顔を上げると窓の外は薄暗く、時計は帰宅を約束した時間を指している。
「狭間くん、お迎えに来ましたよ。外は寒いですから、これ着てくださいね」
扉を開けると籠理さんが立っていて、俺を見るなり嬉しそうに笑った。
友人たちは黄色い声を上げ、俺は気恥ずかしさで唇を結ぶ。
「本当に狭間っちを泊まらせる気ないんだね、籠理さん」
そして籠理さんがコートを脱いで俺に羽織らせていると、鈴木がそう呟いた。
確かに彼と同居してから、俺は頑なに外泊の誘いを断り続けている。
(まぁそれは籠理さんの執着だけじゃなくて、俺の気持ちの問題が大きいんだけど)
β会が楽しいのは事実だが、籠理さんと過ごしたい気持ちも嘘じゃなかった。
それに寂しがる彼を長々と放置する気にもなれず、結局迎えを断ったことはない。
……そして大人しく帰り支度をする俺を見て、籠理さんは上機嫌で頷いている。
「えぇ、私のβですから。本当はここに連れて来るのも、躊躇したんですよ」
「保護欲バグってるよ。Ωじゃないんだから、襲われる心配もないのに」
籠理さんの言葉に俺は肩を竦めるが、αである彼の保護本能は相当強い。
正直守られるのはまんざらじゃないが、本来は俺が受け取っていいものでもない。
けれど肝心の籠理さんは俺の感情など知らず、目元を染めて俺を抱き寄せた。
「大切な人を、大事に扱うのは当然でしょう?」
「ねぇ俺たち、部屋に戻っていい? 独り身に惚気はきついんだけど」
友人の一人がげんなりとした表情で喋り、続々と俺に向かって手が振られる。
何人かは揶揄うように口笛を吹き、お幸せになどと茶化し倒していた。
「別に惚気じゃないよ、そう見えるかもしれないけどさ」
「そろそろ、本当に帰りましょうか。

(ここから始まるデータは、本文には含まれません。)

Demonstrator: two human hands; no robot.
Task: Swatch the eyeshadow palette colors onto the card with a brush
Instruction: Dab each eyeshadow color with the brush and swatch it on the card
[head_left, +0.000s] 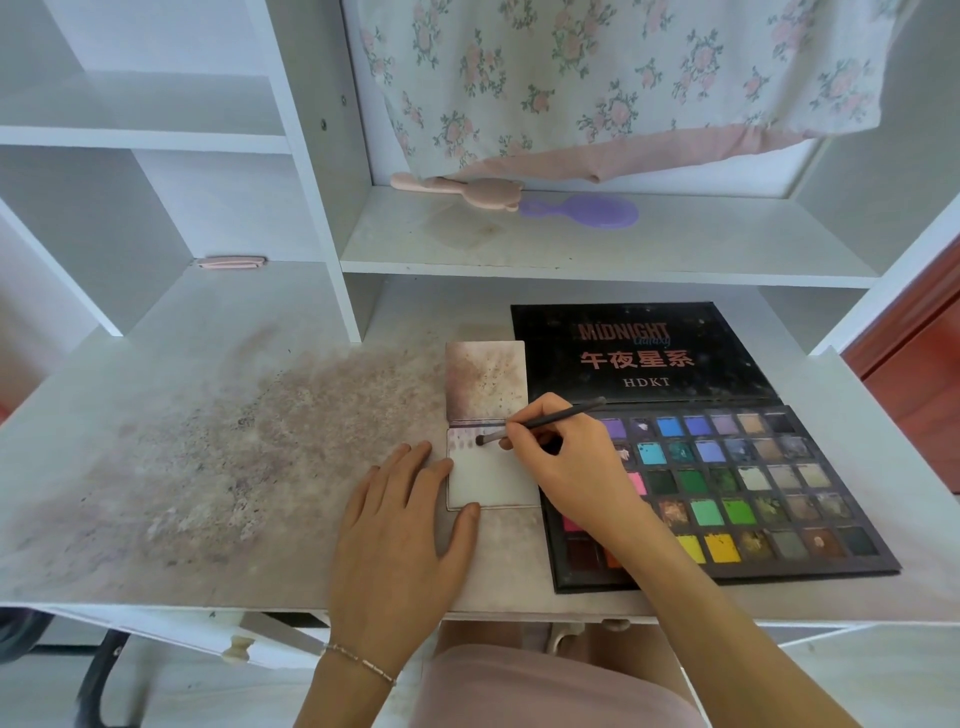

このままだと冷えます」
籠理さんは俺の腰を抱いたまま、友人たちに会釈してマンションを出る。
未だ背後からは好奇の言葉と同時に、心配そうな声も聞こえていた。
「じゃあね、みんな。また大学で」
俺はその全てに手を振って別れを告げ、籠理さんと一緒に夜の道を歩きだす。
結局彼は駐車場に着くまで、俺から離れようとしなかった。
籠理さんのマンションに辿り着くなり、俺は寝室に連れ込まれる。
そしてベッドの上に押し倒され、首筋に顔を埋められた。
「狭間くんから他のβの匂いがする、落ち着かない」
「βはフェロモンなんて発さないよ、だからそれは錯覚」
そう説得しても籠理さんは納得してくれず、ぶすくれた表情をしている。
βの匂いがするらしい俺の服は剥ぎ取られ、代わりにαのフェロモンで包まれた。
(うわ、狡い。こんなことされたら、逃げられないじゃん)
籠理さんのフェロモンは香水のように甘く、βですら感知ができる。
それが俺だけに向けられて、深い独占欲を露わにしていた。
「錯覚でも嫌です、やっぱり抱かせて」
「昨日もしたのに」
籠理さんは俺の体を愛撫しながら、性急に行為を迫ってくる。
多分本当にしたいわけじゃなくて、外の匂いを消したいだけなんだろうけど。
――けれど俺はその執着が嫌いじゃないから、大人しく行為に身を委ねていた。
「私の匂いだけ、纏っててほしいんです。うなじも噛ませて」
「籠理さんの気が済むなら、噛むのは別にいいけどさ」
首筋を晒すことに抵抗はないが、俺はβだから絶対に彼の恋人にはなれない。
番と言う特別な関係では繋がれず、一時の慰めとして体を重ねるのが精々だ。
(それを口に出せない俺も、同罪だけどさ)
籠理さんがいつか去るのを遅らせたくて、彼の願いを色々と受け入れてしまう。
けれど完全な終わりが来るまでは、不安定でもこの関係に縋りついていたかった。